Transcrire des fichiers audio longs

Vous trouverez sur cette page la procédure à suivre pour transcrire en texte des fichiers audio longs (de plus d'une minute) à l'aide de la reconnaissance vocale asynchrone.

La reconnaissance vocale asynchrone lance une opération de traitement audio de longue durée. Servez-vous de cette fonctionnalité pour transcrire des données audio d'une durée supérieure à une minute. Pour des contenus audio plus courts, la reconnaissance vocale synchrone est plus rapide et plus simple.

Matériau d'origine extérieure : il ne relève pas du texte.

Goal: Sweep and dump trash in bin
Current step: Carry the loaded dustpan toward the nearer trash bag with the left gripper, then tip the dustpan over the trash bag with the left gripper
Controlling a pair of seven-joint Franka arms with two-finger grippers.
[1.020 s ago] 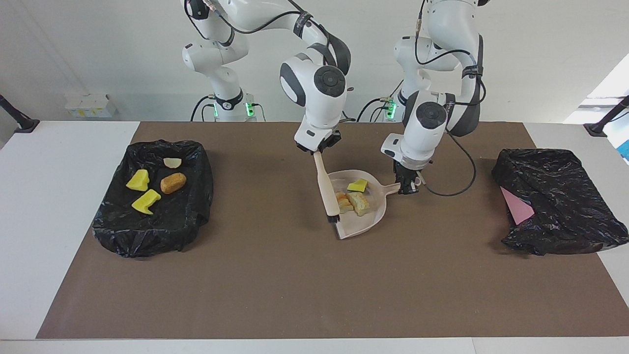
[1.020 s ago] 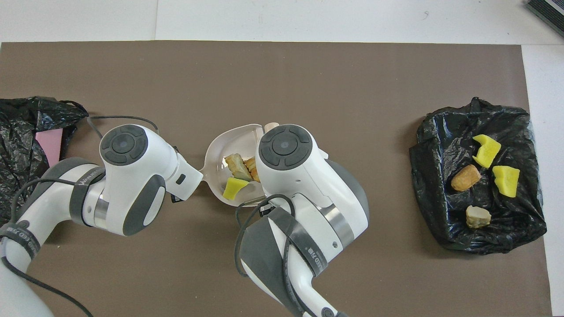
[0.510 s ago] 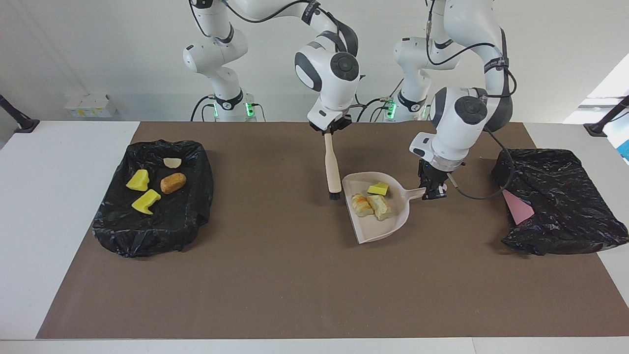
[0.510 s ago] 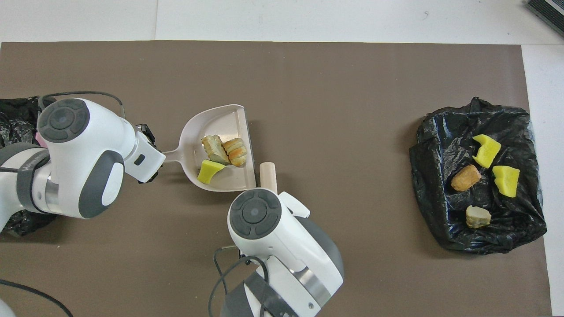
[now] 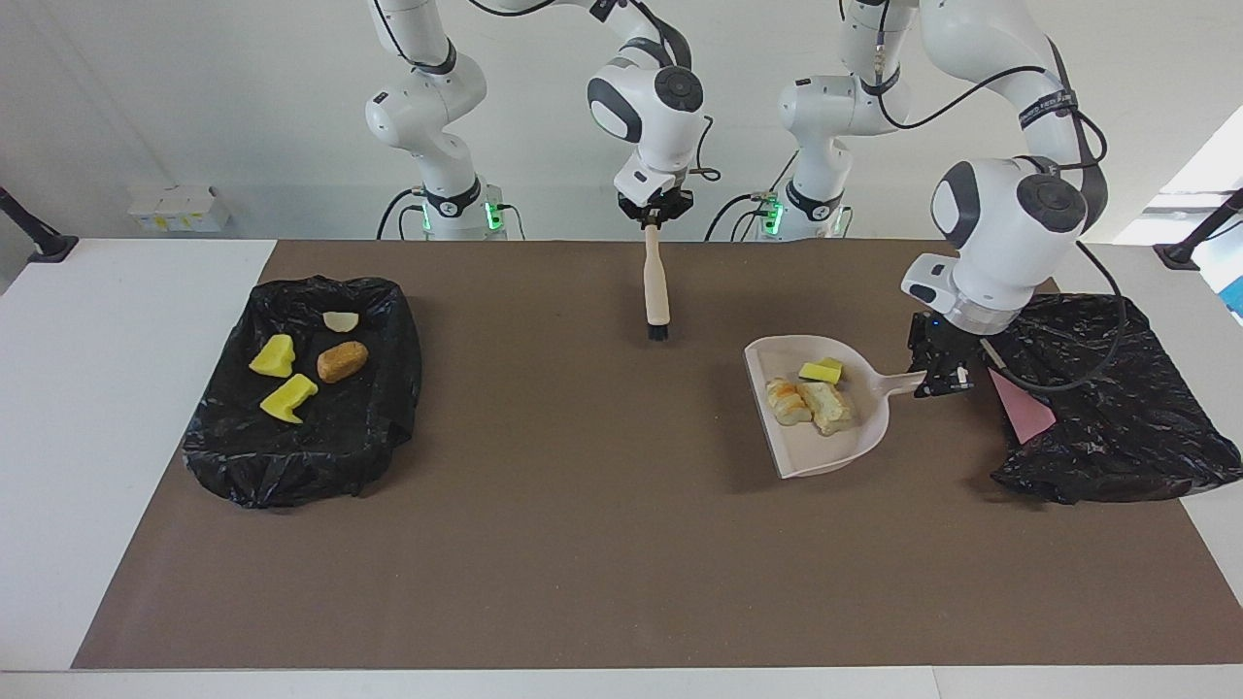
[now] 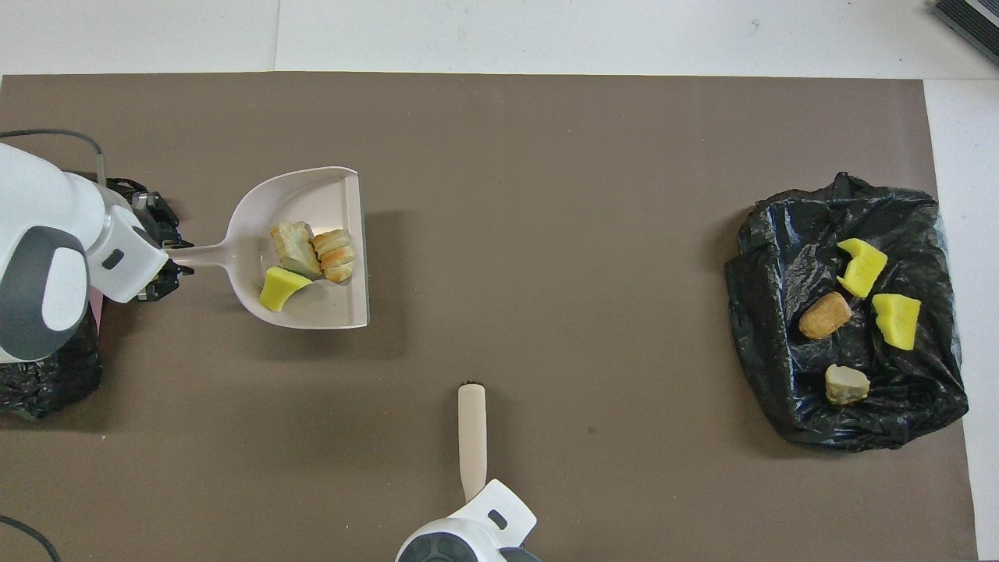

Vous pouvez récupérer les résultats de l'opération à l'aide de la méthode google.longrunning.Operations. Les résultats restent disponibles pendant cinq jours (120 heures). Le contenu audio peut être envoyé directement à la reconnaissance vocale, Speech-to-Text, à partir d'un fichier local. L'API peut également traiter le contenu audio stocké dans {storage_name }. Les fichiers audio d'une durée supérieure à une minute doivent être stockés dans un bucket Cloud Storage pour pouvoir être transcrits par Speech-to-Text. L'exécution de la reconnaissance vocale asynchrone sur un fichier local d'une durée supérieure à une minute entraînera une erreur ou une transcription incomplète.

Transcrire des fichiers audio longs à l'aide d'un fichier Google Cloud Storage

Ces exemples utilisent un bucket Cloud Storage afin de stocker les données d'entrée audio brutes pour le processus de transcription de longue durée. Pour obtenir un exemple de réponse type d'une opération longrunningrecognize, consultez la documentation sur les Principes de base de Speech-to-Text.

Protocole

Reportez-vous au point de terminaison speech:longrunningrecognize de l'API pour obtenir des informations complètes.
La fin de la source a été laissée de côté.